WORK INSTRUCTION: In how many lines of the listing does the word "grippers" appear? Reply with the number only.

•••

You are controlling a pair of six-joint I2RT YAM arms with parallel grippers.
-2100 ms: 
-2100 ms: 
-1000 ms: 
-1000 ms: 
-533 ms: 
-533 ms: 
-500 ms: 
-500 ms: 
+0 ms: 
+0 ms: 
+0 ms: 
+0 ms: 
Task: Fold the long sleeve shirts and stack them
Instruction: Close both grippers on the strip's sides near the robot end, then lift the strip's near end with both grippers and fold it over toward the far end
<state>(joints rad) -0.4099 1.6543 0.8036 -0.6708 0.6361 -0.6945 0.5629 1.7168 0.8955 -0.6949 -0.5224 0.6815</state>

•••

ANSWER SECTION: 2